Bedrohte Pressefreiheit in USA: Sachen packen im Pentagon
Die US-Regierung will alle Medien verpflichten, nur noch vom Pentagon freigegebene Informationen zu publizieren. Fast alle weigern sich.

Es ist der Tag des großen Sachenpackens in den Presseräumen des Pentagon. Am Dienstag lief die Frist aus, die US-Verteidigungsminister Pete Hegseth den Medienorganisationen gesetzt hatte, um entweder eine Unterwerfungserklärung zu unterschreiben oder aber ihre Akkreditierungen fürs Pentagon zu verlieren und ihre Arbeitsplätze im Gebäude zu räumen. Nur ein einziger Sender, der extrem rechte One America News, unterschrieb die Erklärung – alle anderen waren am Mittwoch am Packen.
Mitte September hatte Hegseth seine Bedingungen vorgestellt: Die Medien sollten sich verpflichten, in Militärangelegenheiten nur noch Informationen zu publizieren, die zuvor vom Pentagon freigegeben wurden. Jeglicher Versuch, durch eigene Recherche an Fakten zu gelangen, sollte somit unterbunden werden.
Das ging jetzt selbst Fox News zu weit – dem Trump-Propaganda-Sender, bei dem Hegseth selbst noch bis vor Kurzem als TV-Moderator beschäftigt war.
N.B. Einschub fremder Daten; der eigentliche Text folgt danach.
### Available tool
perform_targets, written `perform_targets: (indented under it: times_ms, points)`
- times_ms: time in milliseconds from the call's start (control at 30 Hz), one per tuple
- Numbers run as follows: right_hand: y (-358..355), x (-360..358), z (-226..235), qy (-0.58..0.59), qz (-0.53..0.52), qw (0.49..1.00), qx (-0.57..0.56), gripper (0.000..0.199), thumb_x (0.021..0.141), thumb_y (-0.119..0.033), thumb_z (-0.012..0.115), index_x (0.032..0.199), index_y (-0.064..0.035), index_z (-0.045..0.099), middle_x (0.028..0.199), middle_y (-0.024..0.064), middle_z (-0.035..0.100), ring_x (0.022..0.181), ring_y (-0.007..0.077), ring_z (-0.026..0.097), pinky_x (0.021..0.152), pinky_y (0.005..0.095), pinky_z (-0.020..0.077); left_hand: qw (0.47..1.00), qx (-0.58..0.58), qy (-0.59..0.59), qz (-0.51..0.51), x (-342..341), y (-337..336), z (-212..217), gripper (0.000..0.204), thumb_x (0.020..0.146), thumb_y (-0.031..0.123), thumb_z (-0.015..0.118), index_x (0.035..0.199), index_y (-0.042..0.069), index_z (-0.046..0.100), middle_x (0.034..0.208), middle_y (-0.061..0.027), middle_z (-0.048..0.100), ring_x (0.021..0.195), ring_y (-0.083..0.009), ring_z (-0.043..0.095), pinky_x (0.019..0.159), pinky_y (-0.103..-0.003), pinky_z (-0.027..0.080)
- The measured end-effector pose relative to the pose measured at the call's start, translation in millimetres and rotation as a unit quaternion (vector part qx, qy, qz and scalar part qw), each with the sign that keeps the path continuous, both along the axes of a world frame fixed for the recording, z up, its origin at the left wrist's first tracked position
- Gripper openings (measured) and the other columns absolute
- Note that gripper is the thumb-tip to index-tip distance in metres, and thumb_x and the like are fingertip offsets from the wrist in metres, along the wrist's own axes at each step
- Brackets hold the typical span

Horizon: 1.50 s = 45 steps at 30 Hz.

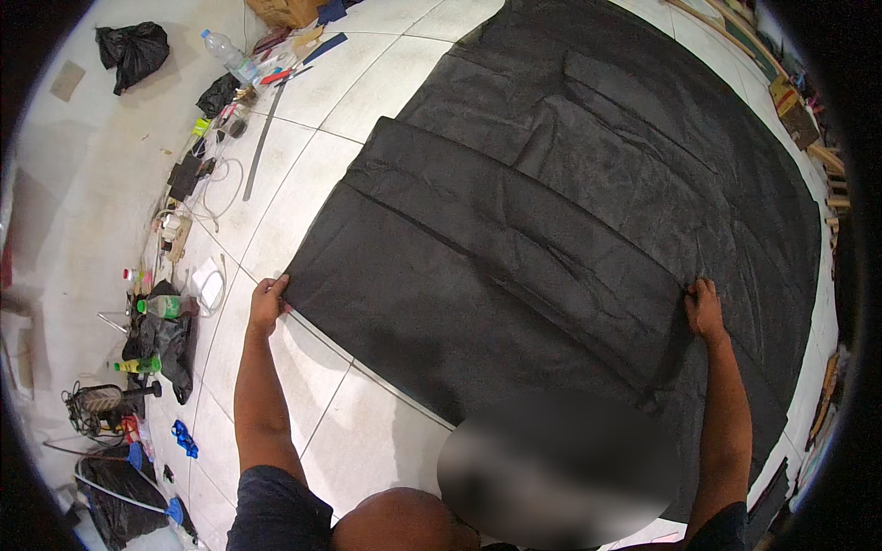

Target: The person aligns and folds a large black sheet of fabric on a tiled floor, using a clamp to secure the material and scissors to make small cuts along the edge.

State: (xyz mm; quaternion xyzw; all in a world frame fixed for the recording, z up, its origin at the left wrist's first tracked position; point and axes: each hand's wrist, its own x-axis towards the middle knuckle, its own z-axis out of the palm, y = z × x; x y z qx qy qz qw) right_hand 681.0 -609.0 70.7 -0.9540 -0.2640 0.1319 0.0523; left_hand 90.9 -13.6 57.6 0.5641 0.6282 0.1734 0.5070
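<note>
Apart, left hand (266, 309), right hand (706, 312), gripping fabric (514, 239)

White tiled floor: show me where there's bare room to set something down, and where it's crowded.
The white floor has bare patches: one between the left forearm and the near edge of the black cloth, another between the grey strip and the cloth's far-left edge. Crowded: along the left wall, among bottles and black bags.
</note>
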Motion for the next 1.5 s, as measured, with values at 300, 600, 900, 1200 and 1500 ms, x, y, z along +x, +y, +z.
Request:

Auch der Murdoch-Sender weigerte sich zu unterschreiben und veröffentlichte stattdessen am Dienstag zusammen mit ABC, CBS, NBC und CNN eine Erklärung, in der es heißt, Hegseths Bedingungen „würden die Möglichkeiten der Journalisten einschränken, die Nation und die Welt über wichtige Dinge der nationalen Sicherheit zu informieren.
Diese Politik ist ohne Beispiel und bedroht die Grundprinzipien geschützter journalistischer Arbeit. Wir werden weiterhin über das US-Militär berichten, so wie es jedes unserer Medien seit vielen Jahrzehnten getan hat, und die Prinzipien einer freien und unabhängigen Presse aufrechterhalten.“
Es ist eine Allianz, die in den heutigen USA eigentlich unmöglich erscheint. Tatsächlich haben sich in den letzten Tagen alle großen Medien von rechts bis links geweigert, die Erklärung zu unterschreiben.
Wahrscheinlich verfassungswidrig
Auch aus den Reihen der Politik war Hegseths Vorschlag scharf kritisiert worden, als er im September öffentlich wurde. Der republikanische Abgeordnete Don Bacon schrieb da auf Twitter. „Das ist so dumm, dass es mir schwerfällt zu glauben, dass das wahr ist. Wir wollen keinen Haufen Prawda-Zeitungen, die nur die offizielle Position der Regierung lobpreisen. Eine freie Presse macht unser Land besser!“
Auch die Vereinigung der Pentagon-Reporter hat das Ministerium aufgefordert, die Maßnahmen „zu überdenken“. Sie bezeichnet das Vorgehen als „wahrscheinlich verfassungswidrig“ und erklärt: „Die vom Pentagon geforderte Bestätigung ist besonders problematisch, da sie von Reportern verlangt, ihr ‚Verständnis‘ dafür zum Ausdruck zu bringen, dass die Offenlegung nicht genehmigter Informationen, ob geheim oder nicht, unweigerlich Schaden verursache – etwas, von dem alle Beteiligten wissen, dass es nicht wahr ist.“
Massive Kritik an Hegseths Vorgehen kam aus allen großen Medienhäuser und von allen großen Nachrichtenagenturen, die sich ebenfalls weigerten, die 21-seitige Erklärung zu unterschreiben.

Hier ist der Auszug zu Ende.